> What the task asks: Among the entries that follow, the required portion opens with the line containing "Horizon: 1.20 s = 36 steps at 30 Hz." and closes with the line containing "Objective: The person". Give that portion again exactly, and nothing else.

Start of Stored data

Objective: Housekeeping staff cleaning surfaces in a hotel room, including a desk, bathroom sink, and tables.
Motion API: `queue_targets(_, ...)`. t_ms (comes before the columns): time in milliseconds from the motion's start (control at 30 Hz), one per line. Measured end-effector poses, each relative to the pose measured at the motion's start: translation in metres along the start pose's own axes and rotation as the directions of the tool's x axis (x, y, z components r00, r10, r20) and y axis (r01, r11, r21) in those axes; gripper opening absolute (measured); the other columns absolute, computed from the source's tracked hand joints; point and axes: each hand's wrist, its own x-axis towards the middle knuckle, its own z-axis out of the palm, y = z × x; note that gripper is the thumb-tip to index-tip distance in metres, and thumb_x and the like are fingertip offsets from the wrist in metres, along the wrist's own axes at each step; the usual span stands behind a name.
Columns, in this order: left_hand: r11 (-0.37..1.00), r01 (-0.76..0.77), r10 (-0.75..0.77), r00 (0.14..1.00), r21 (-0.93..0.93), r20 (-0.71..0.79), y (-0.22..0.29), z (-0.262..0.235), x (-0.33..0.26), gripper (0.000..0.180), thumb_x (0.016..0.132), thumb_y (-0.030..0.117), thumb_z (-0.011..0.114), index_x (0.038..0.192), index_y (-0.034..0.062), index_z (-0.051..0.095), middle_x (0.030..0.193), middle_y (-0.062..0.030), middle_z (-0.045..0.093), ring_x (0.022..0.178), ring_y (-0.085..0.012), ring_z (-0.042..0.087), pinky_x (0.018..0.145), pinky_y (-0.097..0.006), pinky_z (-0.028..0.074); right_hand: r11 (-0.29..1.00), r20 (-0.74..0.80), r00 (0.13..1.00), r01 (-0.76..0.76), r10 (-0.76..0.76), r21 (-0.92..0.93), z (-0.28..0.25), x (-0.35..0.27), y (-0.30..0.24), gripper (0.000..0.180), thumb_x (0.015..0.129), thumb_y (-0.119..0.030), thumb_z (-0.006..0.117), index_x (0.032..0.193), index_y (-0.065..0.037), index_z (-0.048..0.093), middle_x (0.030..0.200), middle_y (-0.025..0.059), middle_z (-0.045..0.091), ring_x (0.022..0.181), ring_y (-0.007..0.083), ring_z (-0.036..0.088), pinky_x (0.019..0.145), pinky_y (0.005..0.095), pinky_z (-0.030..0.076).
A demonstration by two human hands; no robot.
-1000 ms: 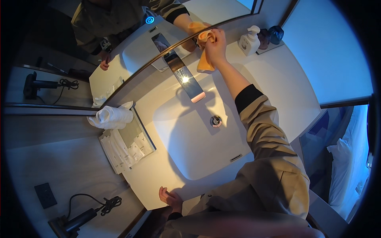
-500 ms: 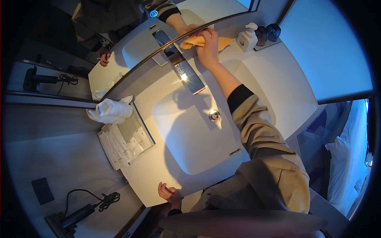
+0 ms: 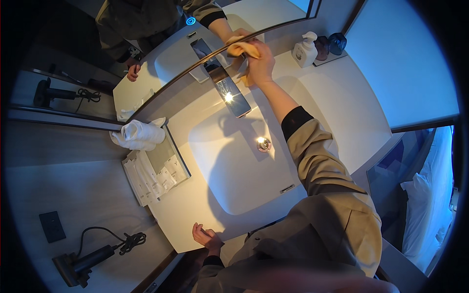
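My right hand [image 3: 262, 66] reaches to the back of the washbasin, its fingers closed round a yellow-orange cloth [image 3: 243, 49]. The cloth is bunched at the mirror's lower edge, and a fold of it hangs below the hand, just right of the faucet [image 3: 228, 92]. Whether the cloth touches the mirror or the wall under it I cannot tell. Over the counter's front left edge rests my left hand [image 3: 207, 238], empty, its fingers loosely bent and apart. Between my arms lies the white basin [image 3: 244, 183] with a round metal drain plug [image 3: 264, 143].
A white pump bottle [image 3: 305, 51] and dark glasses [image 3: 337, 44] stand at the back right. Rolled white towels [image 3: 142, 134] and a tray of wrapped packets [image 3: 149, 180] sit on the left. A black hair dryer [image 3: 90, 261] hangs at lower left. The mirror [image 3: 166, 49] spans the back.
My right hand has shifted slightly right and toward me, and the cloth that spread out to its right is now bunched to its left. My left hand has hardly moved.
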Motion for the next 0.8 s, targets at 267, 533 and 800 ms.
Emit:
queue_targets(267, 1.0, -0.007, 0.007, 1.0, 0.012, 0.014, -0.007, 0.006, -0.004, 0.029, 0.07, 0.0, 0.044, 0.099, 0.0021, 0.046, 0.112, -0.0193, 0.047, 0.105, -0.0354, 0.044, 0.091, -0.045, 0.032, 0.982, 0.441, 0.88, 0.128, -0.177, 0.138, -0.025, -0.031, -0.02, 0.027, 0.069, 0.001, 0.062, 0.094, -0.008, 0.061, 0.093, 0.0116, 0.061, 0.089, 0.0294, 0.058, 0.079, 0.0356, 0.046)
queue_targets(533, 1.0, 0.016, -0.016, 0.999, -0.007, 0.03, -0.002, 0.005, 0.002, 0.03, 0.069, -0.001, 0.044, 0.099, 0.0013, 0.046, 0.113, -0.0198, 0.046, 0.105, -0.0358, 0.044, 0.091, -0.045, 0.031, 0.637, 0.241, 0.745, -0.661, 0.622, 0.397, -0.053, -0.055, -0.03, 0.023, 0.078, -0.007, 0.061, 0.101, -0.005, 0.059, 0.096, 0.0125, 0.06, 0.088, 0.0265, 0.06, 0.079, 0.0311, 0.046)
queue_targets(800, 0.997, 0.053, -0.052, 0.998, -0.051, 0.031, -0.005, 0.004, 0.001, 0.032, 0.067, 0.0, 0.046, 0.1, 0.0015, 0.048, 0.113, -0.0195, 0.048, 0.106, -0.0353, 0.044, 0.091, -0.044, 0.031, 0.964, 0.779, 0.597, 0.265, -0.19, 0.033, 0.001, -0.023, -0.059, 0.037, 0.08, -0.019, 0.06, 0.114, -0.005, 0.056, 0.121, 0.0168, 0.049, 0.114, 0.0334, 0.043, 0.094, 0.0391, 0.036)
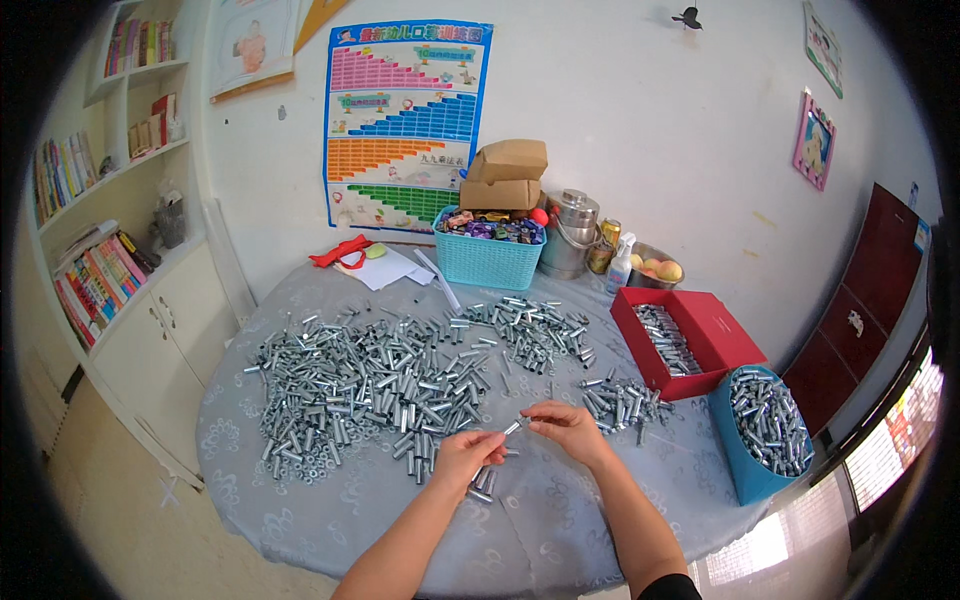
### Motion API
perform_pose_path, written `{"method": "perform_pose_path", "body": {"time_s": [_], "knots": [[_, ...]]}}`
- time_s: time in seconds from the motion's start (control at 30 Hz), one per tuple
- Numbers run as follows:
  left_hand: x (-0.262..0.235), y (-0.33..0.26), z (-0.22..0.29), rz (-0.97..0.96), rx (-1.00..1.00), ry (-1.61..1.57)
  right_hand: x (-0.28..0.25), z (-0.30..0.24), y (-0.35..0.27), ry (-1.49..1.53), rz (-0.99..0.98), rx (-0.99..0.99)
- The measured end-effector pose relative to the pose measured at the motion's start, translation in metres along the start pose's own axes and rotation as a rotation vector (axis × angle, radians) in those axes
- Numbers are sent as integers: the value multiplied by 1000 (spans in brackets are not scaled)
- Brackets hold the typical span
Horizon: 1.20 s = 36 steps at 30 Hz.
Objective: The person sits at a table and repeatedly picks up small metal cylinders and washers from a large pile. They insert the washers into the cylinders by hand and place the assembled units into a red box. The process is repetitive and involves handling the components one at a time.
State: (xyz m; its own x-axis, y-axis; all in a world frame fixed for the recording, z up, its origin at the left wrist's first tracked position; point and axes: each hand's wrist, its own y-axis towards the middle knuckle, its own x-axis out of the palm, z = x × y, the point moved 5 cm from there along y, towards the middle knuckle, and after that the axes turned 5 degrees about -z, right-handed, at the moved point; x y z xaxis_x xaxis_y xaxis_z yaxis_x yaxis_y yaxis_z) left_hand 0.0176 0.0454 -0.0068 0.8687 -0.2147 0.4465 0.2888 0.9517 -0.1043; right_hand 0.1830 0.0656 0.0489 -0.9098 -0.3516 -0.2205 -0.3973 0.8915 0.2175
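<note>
Bare forearms (405,540) reach up from the lower edge over a grey-blue tablecloth (555,535), and both hands come close together above it. The left hand (468,460) pinches a shiny metal tube (513,428) between thumb and fingers; the right hand (568,430) has its fingertips at the tube's upper end (whether they grip it or some smaller piece, I cannot tell). A broad heap of similar tubes (365,385) spreads to the left. On the right, a red box (718,328) and a blue bin (760,484) contain more metal pieces.
</note>
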Motion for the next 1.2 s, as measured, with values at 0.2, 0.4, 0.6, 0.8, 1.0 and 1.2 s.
{"method": "perform_pose_path", "body": {"time_s": [0.2,0.4,0.6,0.8,1.0,1.2], "knots": [[3,-3,5,-42,18,85,-2,-10,-4,-168,16,-52],[7,-4,9,-48,49,177,-3,-9,-7,-257,0,6],[17,-10,18,-38,214,390,-7,18,-8,-201,23,175],[10,-6,16,11,212,317,2,10,-6,51,47,108],[10,-5,14,8,221,334,0,9,-7,136,-28,55],[10,-5,13,-14,186,327,1,3,-7,-179,-41,56]]}}
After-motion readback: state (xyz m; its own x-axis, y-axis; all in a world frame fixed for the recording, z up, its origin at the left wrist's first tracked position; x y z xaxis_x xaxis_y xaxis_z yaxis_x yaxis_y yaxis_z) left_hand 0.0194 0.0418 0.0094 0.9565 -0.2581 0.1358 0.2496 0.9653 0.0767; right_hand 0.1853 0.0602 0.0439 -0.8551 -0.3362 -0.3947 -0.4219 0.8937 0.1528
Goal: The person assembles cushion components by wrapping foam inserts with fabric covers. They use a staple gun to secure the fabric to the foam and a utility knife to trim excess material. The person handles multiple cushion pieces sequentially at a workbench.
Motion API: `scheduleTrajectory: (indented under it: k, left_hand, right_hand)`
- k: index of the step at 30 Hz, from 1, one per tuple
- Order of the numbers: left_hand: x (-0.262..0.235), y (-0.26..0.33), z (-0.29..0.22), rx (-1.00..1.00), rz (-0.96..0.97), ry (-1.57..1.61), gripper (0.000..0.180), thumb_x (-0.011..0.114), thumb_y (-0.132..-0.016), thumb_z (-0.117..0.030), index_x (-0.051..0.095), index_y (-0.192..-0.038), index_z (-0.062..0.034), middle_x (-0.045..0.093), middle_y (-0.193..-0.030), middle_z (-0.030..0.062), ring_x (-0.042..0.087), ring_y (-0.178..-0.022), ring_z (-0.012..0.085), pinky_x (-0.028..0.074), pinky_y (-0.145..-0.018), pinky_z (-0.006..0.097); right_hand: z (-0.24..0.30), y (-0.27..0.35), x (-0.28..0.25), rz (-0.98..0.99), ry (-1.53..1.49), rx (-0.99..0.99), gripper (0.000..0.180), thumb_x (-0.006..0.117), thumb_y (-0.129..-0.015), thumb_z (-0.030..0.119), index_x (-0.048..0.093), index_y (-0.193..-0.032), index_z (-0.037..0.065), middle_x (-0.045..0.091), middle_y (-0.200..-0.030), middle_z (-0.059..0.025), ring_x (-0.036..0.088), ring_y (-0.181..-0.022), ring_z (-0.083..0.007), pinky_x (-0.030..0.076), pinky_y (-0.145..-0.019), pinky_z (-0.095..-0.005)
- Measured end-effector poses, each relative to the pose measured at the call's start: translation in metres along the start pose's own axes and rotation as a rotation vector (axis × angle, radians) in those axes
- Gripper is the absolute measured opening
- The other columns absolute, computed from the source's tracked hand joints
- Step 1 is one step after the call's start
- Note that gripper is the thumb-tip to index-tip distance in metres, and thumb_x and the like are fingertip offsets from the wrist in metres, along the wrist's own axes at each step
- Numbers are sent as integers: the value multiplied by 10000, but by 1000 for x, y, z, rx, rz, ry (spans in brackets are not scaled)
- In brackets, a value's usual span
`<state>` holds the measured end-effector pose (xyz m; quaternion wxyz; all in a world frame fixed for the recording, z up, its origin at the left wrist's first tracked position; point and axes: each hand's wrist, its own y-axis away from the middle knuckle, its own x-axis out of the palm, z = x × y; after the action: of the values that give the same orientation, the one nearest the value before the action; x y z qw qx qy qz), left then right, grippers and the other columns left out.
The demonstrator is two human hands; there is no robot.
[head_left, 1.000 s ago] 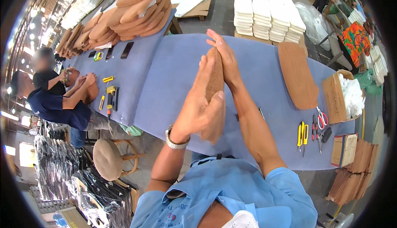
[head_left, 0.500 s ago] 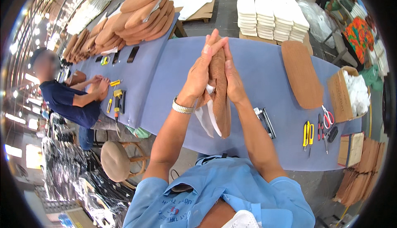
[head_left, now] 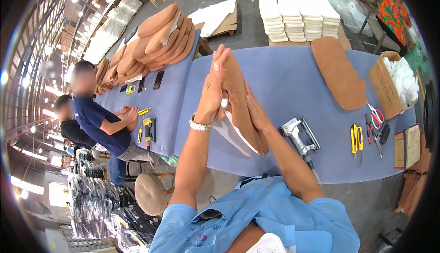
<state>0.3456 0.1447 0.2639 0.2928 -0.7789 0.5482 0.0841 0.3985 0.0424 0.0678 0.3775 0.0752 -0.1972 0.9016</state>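
Note:
A brown fabric cushion is held up on edge above the blue-covered table, sandwiched between my two palms. My left hand lies flat along its left face, fingers stretched upward and reaching its top end. Lower on the right face, my right hand presses with straight fingers. White lining cloth hangs from the cushion's open lower left side. To the right of my right forearm rests a silver pneumatic stapler. Another brown cushion piece lies flat at the far right.
Yellow cutters, red-handled scissors and pliers are at the right, beside a cardboard box of white stuffing. Brown cushions pile up at the far left. White pads stand stacked beyond the table. A co-worker works at left.
My fingertips have moved apart; my right hand has slid down the cushion's right face. The cushion leans more to the left at its top. The view has shifted, showing more of the stapler.

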Motion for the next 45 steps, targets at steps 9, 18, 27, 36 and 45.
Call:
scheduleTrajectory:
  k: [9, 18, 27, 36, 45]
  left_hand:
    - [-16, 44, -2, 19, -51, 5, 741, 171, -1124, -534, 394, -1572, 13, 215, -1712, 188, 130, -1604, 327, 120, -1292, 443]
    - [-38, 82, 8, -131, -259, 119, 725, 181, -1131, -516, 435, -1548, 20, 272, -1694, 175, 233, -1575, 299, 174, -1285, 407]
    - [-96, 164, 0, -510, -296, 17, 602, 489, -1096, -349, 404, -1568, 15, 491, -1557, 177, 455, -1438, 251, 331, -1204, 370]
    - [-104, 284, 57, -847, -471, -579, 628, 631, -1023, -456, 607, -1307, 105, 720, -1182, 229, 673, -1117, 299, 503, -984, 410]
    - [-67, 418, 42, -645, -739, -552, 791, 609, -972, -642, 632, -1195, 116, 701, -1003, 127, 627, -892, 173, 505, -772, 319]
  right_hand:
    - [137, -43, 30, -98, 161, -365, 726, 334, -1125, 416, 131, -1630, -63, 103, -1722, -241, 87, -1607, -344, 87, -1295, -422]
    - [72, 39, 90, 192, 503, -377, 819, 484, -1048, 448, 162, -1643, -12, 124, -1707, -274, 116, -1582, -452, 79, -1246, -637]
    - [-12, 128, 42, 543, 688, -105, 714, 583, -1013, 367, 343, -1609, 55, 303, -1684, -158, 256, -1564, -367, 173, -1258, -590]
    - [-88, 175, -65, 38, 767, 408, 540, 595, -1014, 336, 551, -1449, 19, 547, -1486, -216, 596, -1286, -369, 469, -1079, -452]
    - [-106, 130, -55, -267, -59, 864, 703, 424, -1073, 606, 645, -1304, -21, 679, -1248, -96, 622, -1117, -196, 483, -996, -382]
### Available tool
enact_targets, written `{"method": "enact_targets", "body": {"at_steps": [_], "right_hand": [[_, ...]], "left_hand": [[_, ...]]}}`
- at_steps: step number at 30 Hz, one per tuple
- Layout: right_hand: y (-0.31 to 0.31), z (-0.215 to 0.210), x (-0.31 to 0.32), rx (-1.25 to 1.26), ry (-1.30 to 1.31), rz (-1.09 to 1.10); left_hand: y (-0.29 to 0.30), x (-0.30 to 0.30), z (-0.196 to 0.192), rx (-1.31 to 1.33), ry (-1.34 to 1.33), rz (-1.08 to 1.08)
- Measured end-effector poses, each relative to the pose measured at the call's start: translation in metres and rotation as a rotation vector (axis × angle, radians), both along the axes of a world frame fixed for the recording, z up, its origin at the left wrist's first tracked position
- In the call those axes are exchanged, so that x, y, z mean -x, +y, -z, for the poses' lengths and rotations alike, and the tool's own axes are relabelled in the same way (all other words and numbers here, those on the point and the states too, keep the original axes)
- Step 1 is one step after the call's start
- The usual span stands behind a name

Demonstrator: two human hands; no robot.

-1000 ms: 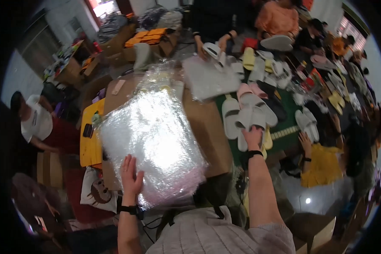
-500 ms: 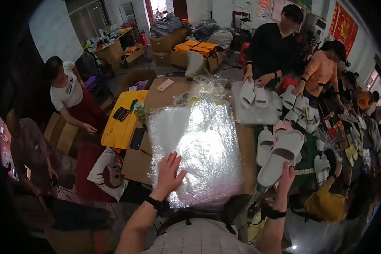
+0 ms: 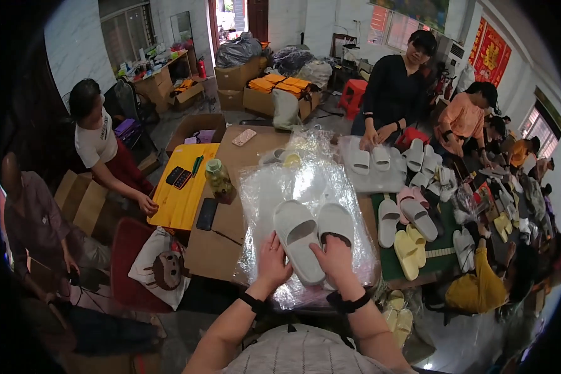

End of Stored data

> Response:
Horizon: 1.20 s = 36 steps at 30 Hz.
Objective: The person sits at a table and repeatedly picks up small metal cylinders and washers from a large pile. They insert the washers into the cylinders by hand and place the assembled units into a red box. The process is repetitive and involves handling the components one at a time.

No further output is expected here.